Joseph Stiglitz, premio Nobel dell’economia: «Gli Usa si sono mostrati generosi con la Germania, dopo averla sconfitta. Adesso è tempo per gli Usa di essere generosi con i nostri amici greci nel loro momento del bisogno, schiacciati per la seconda volta in un secolo dalla Germania, questa volta con il sostegno della troika». Il drammatico appello di Stiglitz su Time rivela la gravità della situazione. Il Nobel chiede alla Federal Reserve di aprire una linea di credito diretta alla Banca Centrale greca, per mostrare ai greci «tutta la solidarietà e l’umanità che i loro partner europei non sono stati capaci di dimostrare».

A Bruxelles i toni sono ben diversi. Atene ha spedito ieri a Fmi e Commissione intorno alle 21.30 l’ultima proposta dopo l’ultimatum post-referendario. Sabato il piano verrà sottoposto all’Eurogruppo, seguìto domenica da due vertici straordinari, prima dei capi di stato e di governo dei 19 paesi della zona euro, poi dei 28 della Ue, con la solita sequenza che mette in prima fila la risposta «tecnica».

La convocazione del Consiglio a 28 è un brutto segnale: significa che verrà messa sul tavolo l’ipotesi di «aiuti umanitari» alla Grecia, per l’alimentazione, le medicine, gli ospedali, che devono essere approvate dalla Ue tutta intera.

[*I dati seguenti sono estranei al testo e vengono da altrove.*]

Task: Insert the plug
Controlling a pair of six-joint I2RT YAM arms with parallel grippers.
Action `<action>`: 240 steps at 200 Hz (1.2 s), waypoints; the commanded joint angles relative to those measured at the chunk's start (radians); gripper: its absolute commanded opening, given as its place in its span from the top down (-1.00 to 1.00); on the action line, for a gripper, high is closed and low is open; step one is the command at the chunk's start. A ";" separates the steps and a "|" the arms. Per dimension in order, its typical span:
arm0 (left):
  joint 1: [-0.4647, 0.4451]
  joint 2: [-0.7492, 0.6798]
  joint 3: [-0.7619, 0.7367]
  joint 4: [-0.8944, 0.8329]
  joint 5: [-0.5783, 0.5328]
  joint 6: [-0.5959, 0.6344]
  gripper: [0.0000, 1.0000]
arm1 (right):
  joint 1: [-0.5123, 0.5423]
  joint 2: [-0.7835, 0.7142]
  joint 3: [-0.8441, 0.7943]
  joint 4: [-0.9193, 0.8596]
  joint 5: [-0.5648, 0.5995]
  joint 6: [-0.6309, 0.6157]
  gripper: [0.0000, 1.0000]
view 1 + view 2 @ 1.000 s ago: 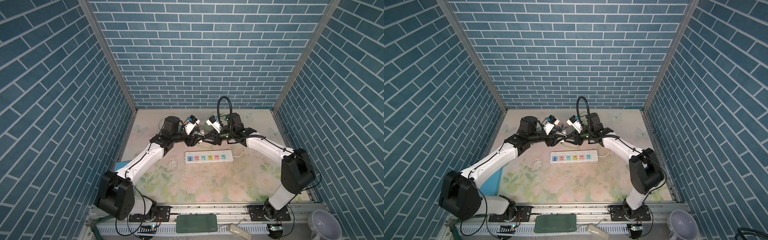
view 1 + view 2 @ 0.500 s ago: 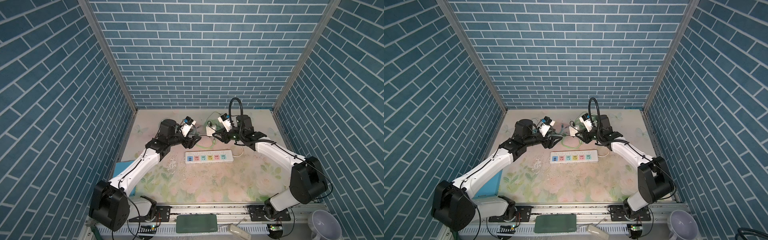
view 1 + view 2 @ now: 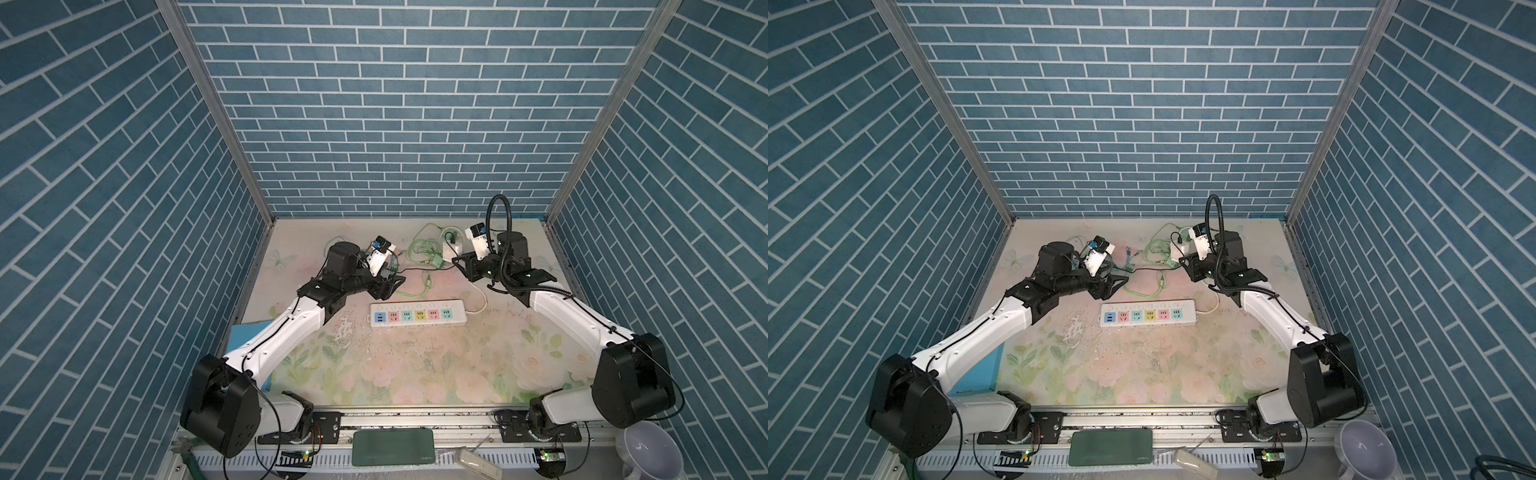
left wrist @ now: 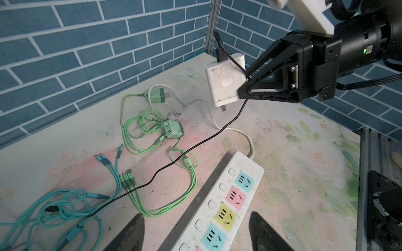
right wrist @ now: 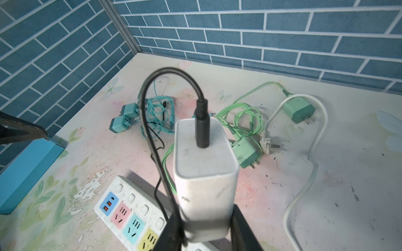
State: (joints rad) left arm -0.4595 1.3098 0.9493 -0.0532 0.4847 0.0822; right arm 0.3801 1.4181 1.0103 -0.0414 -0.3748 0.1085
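Presently the carrying step is judged to be in hand: the white charger point(image 4: 224, 80) is clamped between the jaws of the right gripper point(image 4: 242, 92) and is held in the air behind the power strip point(image 3: 417, 318), clear of the table; nothing has yet been inserted. The left gripper point(image 3: 391, 286) is seen with its jaws apart and empty, near the strip's left end. For the next move, the prongs point(image 4: 223, 108), which point roughly downward, would need to be lined up over a free socket and pressed in; the strip may need to be steadied. The charger is seen as a scuffed, rounded white block; a black cable point(image 4: 195, 147) is plugged into its top and trails down to the table.
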 commanded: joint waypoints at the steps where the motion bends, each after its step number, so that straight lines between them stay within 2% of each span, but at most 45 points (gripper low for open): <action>1: -0.004 0.013 -0.010 0.012 -0.021 -0.010 -0.51 | 0.003 -0.016 -0.044 0.056 0.000 0.021 0.70; 65: -0.031 0.035 -0.020 0.008 -0.054 -0.022 -0.49 | -0.002 -0.056 -0.036 0.036 0.123 0.013 0.70; 95: -0.048 0.075 -0.017 0.034 -0.064 -0.035 -0.43 | -0.016 -0.053 0.031 0.026 0.106 0.027 0.70; 131: -0.059 0.124 -0.020 0.053 -0.138 -0.012 -0.42 | -0.020 -0.010 0.169 -0.003 0.108 0.053 0.69; 194: -0.060 0.220 0.066 0.031 -0.225 0.022 -0.42 | -0.059 0.033 0.434 -0.060 0.276 0.061 0.69; 240: -0.043 0.317 0.115 0.036 -0.288 0.040 -0.38 | -0.081 0.111 0.641 -0.105 0.293 0.086 0.69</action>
State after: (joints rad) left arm -0.5137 1.5852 1.0340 -0.0208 0.2455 0.1017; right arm 0.3038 1.4780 1.5143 -0.1318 -0.1154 0.1616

Significa, in altri termini, che la prospettiva di un Grexit è sempre più vicina. Lo ha detto Jean-Claude Juncker: «Abbiamo uno scenario di Grexit preparato nei dettagli».

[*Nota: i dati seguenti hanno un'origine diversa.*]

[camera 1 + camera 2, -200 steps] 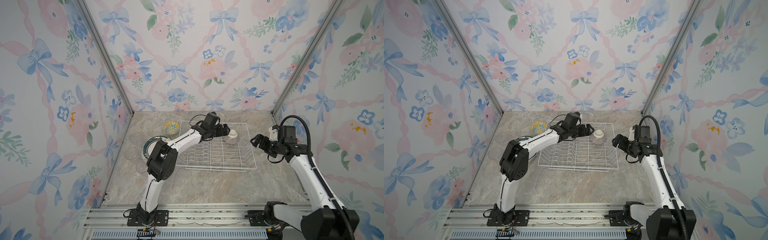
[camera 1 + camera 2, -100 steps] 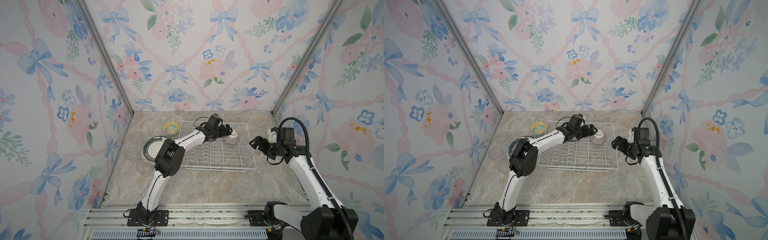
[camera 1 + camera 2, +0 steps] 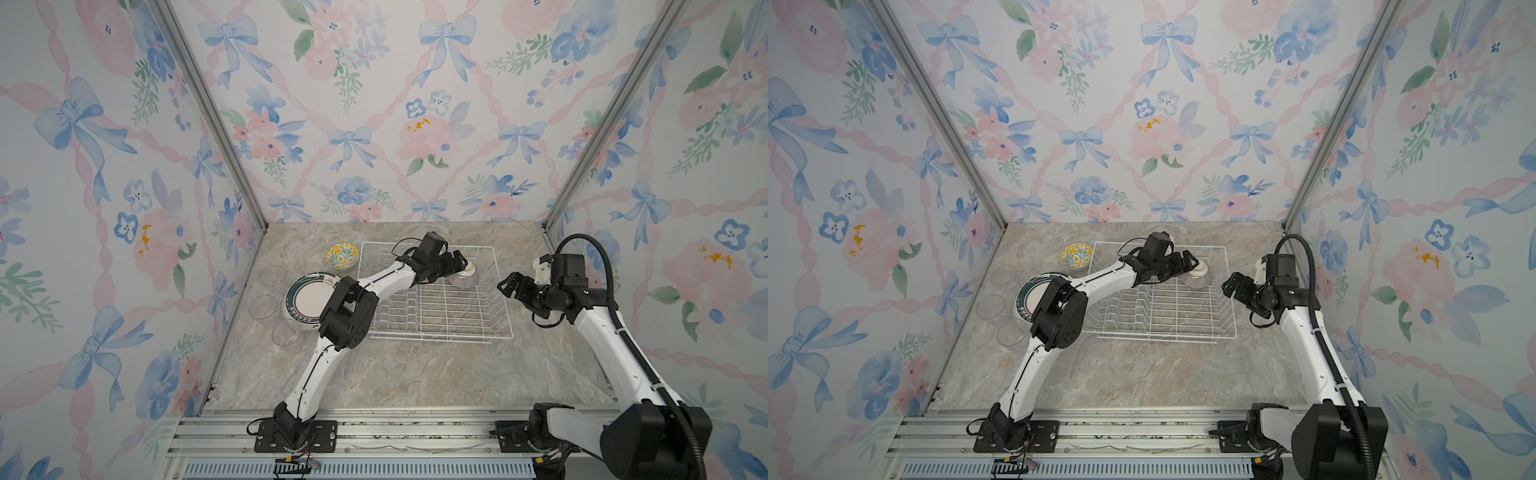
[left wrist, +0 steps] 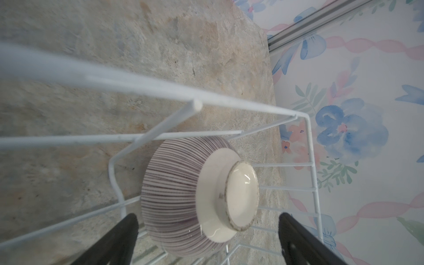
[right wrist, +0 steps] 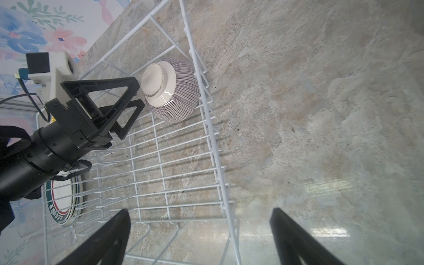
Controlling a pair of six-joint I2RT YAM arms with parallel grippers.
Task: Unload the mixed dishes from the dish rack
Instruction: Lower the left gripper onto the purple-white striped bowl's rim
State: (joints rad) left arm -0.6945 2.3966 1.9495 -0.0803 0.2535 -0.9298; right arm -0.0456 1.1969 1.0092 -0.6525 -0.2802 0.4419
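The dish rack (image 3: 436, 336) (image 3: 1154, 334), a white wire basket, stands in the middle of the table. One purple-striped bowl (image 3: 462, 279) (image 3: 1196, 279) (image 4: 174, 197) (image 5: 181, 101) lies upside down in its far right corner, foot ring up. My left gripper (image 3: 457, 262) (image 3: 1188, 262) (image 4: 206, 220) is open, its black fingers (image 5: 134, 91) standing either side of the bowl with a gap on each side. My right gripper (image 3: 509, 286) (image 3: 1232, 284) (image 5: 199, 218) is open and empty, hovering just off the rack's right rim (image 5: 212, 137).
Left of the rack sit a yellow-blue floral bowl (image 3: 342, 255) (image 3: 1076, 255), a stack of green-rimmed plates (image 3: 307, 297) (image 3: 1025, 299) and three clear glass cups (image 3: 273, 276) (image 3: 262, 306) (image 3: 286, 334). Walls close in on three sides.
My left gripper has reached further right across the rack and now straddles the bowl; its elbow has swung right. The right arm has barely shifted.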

Juncker ieri e oggi incontra delegazioni dell’opposizione greca, prima Nuova Democrazia, poi To Potami.

Le proposte greche, stando alle prime indiscrezioni, si piegano sempre più al diktat dei creditori: un piano di 12 miliardi su 2 anni, più drastico di quello precedente (che era di 8 miliardi), perché deve tener conto della recessione – prevista al 3% – aggravata in questi giorni dal soffocamento dell’economia a causa del blocco delle liquidità imposto dalla Bce.

Nel paese che più di tutti nella Ue ha già realizzato un aggiustamento colossale (12,5 punti sul deficit dal 2009), ci sarà un rialzo dell’Iva, come richiesto, dieci punti anche per l’alimentazione, cioè un aumento del costo della vita del 9%. Inoltre, i pre-pensionamenti verranno immediatamente bloccati, l’età della pensione alzata a 67 anni e nessuno potrà andare in pensione prima dei 62 anni, anche se ha 40 anni di contributi. Poi le liberalizzazioni, che riguardano alcune professioni regolamentate come i notai. E una manciata di aumenti di tasse sul lusso, sulle società, etc.

Tecnici francesi aiutano Euclide Tsakalotos a redigere il «piano».

Basterà? Non è certo. La Grecia, in cambio di questo nuovo giro di vite, chiede un piano di aiuti su tre anni (domanda già rivolta al Mes, il Meccanismo di stabilità, per 50 miliardi) e, soprattutto, la richiesta proibita: una ristrutturazione del debito. Christine Lagarde dell’Fmi, per la prima volta, ha ammesso che è «necessaria», come dicono da tempo gli economisti di Washington, raccomandazione che però i negoziatori della stessa istituzione non hanno mai preso in conto.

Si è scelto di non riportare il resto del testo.